What to produce »
Nothing but the lines below between the line holding "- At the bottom" and the line holding "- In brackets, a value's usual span", inclusive, should appear in the answer, each set down exactly.
- Opening Delimiter -
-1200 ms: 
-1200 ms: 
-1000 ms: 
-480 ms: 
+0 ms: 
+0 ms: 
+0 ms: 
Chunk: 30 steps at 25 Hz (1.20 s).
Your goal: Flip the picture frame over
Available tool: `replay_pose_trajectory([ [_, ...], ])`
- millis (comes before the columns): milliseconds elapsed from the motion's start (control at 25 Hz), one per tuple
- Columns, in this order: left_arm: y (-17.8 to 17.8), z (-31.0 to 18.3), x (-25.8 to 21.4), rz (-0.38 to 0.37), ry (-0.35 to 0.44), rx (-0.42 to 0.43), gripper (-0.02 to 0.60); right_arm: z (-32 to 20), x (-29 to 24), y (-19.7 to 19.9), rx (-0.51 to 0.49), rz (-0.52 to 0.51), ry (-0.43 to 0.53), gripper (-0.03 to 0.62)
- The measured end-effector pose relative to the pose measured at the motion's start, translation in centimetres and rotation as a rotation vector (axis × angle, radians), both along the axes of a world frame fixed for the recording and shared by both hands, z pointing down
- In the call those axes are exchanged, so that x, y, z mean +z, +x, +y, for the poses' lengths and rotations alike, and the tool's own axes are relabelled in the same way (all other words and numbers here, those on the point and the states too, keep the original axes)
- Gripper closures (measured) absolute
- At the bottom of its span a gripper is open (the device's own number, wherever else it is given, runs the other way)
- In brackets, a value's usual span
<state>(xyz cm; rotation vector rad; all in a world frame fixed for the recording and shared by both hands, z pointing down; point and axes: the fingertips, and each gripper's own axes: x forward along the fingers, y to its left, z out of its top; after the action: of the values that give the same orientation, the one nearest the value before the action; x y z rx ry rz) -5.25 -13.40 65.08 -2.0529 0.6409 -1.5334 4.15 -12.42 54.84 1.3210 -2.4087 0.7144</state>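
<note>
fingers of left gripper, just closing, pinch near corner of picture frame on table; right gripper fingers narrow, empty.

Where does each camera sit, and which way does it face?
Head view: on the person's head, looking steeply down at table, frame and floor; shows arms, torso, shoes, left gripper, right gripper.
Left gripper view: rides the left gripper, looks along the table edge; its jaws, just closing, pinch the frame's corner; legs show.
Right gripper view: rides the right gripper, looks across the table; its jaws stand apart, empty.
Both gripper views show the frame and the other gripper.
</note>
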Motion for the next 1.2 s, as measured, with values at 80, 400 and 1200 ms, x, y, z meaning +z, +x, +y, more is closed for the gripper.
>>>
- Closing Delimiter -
Finished task »
- At the bottom of its span a gripper is open (the device's own number, wherever else it is given, runs the other way)
- In brackets, a value's usual span

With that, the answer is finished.